Sunday, January 21, 2007

The geography of thought

From a mindful critic by Julian Jonker about the book, Rhythm Science by Paul D. Miller, Cambridge: The MIT Press, 2004

"I live in a place where the progress of time is distributed as a fractal. It's complex, really. Or, as they say in mathematics, it's irreal, outside the cartesian geography of the real. Poses aside, there's no hope of keeping it real in this windswept city by the sea...The rhythm of this city measures the weight of the past rather than the lightness of the digital now, the unburdened flow of the current...You must understand, my city is a port city. It exists not as a place with roots in the soft earth of a continent, but as a point drifting along the routes that span oceans: oceans of sound, borrowing notes and rhythms from the trade winds."
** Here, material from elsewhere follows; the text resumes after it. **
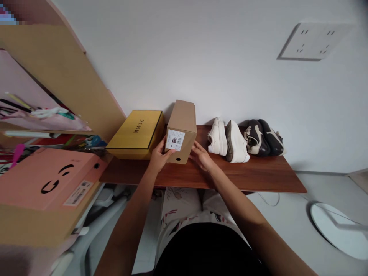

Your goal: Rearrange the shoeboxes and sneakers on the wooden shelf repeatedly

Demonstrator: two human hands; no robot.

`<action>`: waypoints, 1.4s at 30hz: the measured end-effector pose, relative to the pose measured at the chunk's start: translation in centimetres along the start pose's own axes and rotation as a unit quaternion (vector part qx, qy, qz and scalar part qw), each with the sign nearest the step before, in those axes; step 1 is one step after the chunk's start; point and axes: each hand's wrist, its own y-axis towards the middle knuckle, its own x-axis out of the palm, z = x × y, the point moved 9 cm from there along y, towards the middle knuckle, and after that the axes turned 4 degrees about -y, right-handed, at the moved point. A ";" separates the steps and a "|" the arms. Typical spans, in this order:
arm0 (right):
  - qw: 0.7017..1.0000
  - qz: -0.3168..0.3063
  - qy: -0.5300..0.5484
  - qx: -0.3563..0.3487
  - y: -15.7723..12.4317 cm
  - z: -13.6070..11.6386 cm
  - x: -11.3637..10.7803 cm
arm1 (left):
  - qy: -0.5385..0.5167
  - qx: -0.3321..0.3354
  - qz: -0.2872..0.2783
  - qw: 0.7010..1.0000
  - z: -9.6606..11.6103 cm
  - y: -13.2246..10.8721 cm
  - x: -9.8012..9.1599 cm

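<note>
— Over the wooden shelf [264,174], cardboard shoebox [181,122] with long axis toward the wall [201,57]?
— Yes; clasped at the near left edge by left hand [160,156], with right hand [202,157] half-open opposite, touch unclear

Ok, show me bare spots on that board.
Bare: on the wooden board, in front of the black shoes and the yellow box. Crowded: the middle, where left hand and right hand flank the cardboard box beside white shoes.

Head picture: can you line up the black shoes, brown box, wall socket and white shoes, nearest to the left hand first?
1. Brown box, touching the left hand.
2. White shoes, right of the box.
3. Black shoes, right of the white ones.
4. Wall socket, upper right.
</note>
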 end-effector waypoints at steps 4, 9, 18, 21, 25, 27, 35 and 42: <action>0.999 -0.022 -0.024 0.040 -0.8 -3.0 0.7 | -0.017 -0.033 -0.014 0.999 -0.5 -0.6 0.5; 0.996 -0.021 -0.061 0.057 -1.8 -4.8 1.2 | -0.024 -0.039 -0.018 0.999 -1.0 -1.2 1.2; 0.997 0.023 -0.045 0.061 -2.1 -3.1 -0.5 | -0.036 -0.026 -0.017 0.999 -1.5 -1.7 0.9; 0.998 0.023 -0.036 0.055 -2.2 -3.4 -0.8 | -0.048 -0.034 0.020 0.998 -2.3 -1.6 0.4; 0.999 0.039 -0.016 0.013 -2.6 -4.8 -1.6 | -0.085 -0.104 0.090 0.987 -4.8 -1.9 -0.6; 0.999 0.049 -0.011 -0.008 -2.9 -5.6 -2.3 | -0.123 -0.162 0.090 0.975 -6.1 -2.3 -0.5; 0.996 0.076 -0.028 -0.048 -3.3 -5.6 -4.7 | -0.187 -0.257 0.020 0.948 -5.3 -2.9 1.0; 0.995 0.080 -0.032 -0.059 -2.9 -5.6 -4.4 | -0.128 -0.186 0.106 0.968 -1.2 -1.3 -1.2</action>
"In four dimensions, this city is not a port, nor a point, but a vector: that which Miller describes as a "relation between a determinate and an indeterminate property". The vector, which has fixed dimensions but no fixed position, is the idea which can be recalled into any position in the geography of thought. The vector is the technology that transforms graffiti into wildstyle, that typographical art... . Rhythm Science is a vector: a DJ tool, ready to be played. In this manner too, the city drifts in the mists of time and histories, waiting to be activated. It is without stated intentions, a city at play. Press play, and let the flow of histories coagulate into a mix. ."

"This is a world where all meaning has been untethered from the ground of its origins", says Miller, "and all signposts point to a road that you make up as you travel through the text." Identity is skinnable, like a winamp player: download the source. "Identity," says Miller, "is about creating an environment where you can make the world act as your own reflection."

"...Long ago, genocide replaced genealogy. Forgetting drifts along the trade routes. We track the silences, looking for patterns. We call this rhythm, and use it to count time. "

3 comments:

Diane Dehler said...

What reflects you, Moon?

Moon River said...

the idea is tempting, isn't it?
it is hard for me to say it better then the writer does :)
she sums it up pretty well:
It reflects my own sensation that of the
rhythm of a City ...it's complexity.

the way the writer here describes own city by the ocean-it's sounds, it's "time that is distributed as a fractal" fascinates me, and mostly the sensation of the CITY as an entity "waiting to be activated"
walking the streets, absorbing the rhythm/color/movements/sounds/ wave of random activities and being a part of it all while being able to pause and be the observer, all this and more and mostly maybe the unknown

Diane Dehler said...

Dear Moon,
I am following your thought process into the pause. And what lies beyond that?